Says Anna Mackman, European equity analyst at CSFB in London: “The general message from the Euro-zone is a strong one, but there is some concern that everything has been happening a little too quickly. Tech stocks are outperforming their global counterparts, and after the headlong blanket approach to the sector, we may see more selective investment in the future.”
In Vienna, Bank Austria’s head of research Monika Rosen says this may already be happening. “It is still not certain that we are seeing a tech correction in the US, but if I was to speculate I would say there is still some momentum left in the sector. We probably need an outside catalyst to bring NASDAQ down. The Fed may have something to say about that, but rate hikes have failed to dent investor confidence in the equity market to date.”
Mackman is concerned about prospects for interest rates in Euroland, and feels that the UK market looks more attractive in this respect. She confirms, however, that 1999 results were better than expected and that upgrades also look promising. “The main indicators look, however, as if they could roll over.”
All this could indicate a period of defensive strategy for investors, with both Rosen and Mackman suggesting that pharmaceuticals could do better, and that the financial sector could well be driven by consolidation across Europe. Nevertheless Rosen points to the continued success of the Neuer Markt ,which still has a number of attractive IPOs headed for the market.
An alternative view is offered by Mike Young, chief European portfolio strategist at Goldman Sachs. “We will continue to see market leadership from what we might call ‘the New Economy’ until the second half of 2000 and maybe beyond, in part because they are more sensitive to the world economy than many imagine.” He points out that earnings results continue to run ahead of expectations in the IT sector, and furthermore “we have continued to see upgrades in IT earnings estimates since the beginning of the year”. Young believes those expectations on earnings allow investors to support valuations that at best are a “little expensive and at worst a lot expensive”.

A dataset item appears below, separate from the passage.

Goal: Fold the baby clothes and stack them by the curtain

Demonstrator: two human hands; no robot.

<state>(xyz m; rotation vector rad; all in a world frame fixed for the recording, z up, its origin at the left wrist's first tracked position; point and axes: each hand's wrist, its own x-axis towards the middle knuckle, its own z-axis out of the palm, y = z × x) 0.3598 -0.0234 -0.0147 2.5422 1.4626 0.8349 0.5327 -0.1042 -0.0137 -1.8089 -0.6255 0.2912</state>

His view is that the earnings potential is the key to technology and that is likely to remain very positive. “The same could be said of the media sector and business services, but some of these areas, including telecoms earnings are reflecting re-rating due to internet assets these companies can show to the market,” says Young, although these new valuations will continue to support stock values into the second half of this year. “That bag of tricks is not inexhaustible, at some point it will be necessary to produce the earnings to support the valuations and market expectations.”
Nevertheless, it is his contention that the strong economy across Europe is helping the economically sensitive segments of the New Economy, and the continuing expectations that the internet will be a driver for these sectors.
Young’s favourite indicators suggest that it will be the second half of this year or the beginning of next before we see a return to more traditional blue-chip or defensive stock, and he believes this will be triggered by a peaking in the world economy. As that becomes apparent, investors will look for companies that have visible earnings and defensive sectors will be more attractive. Where the investment will go will be dictated by inflationary factors. As the rotation in inflation occurs things like traditional utilities insurance and pharmaceuticals will be more attractive. “My guess is that rotation is later this year.”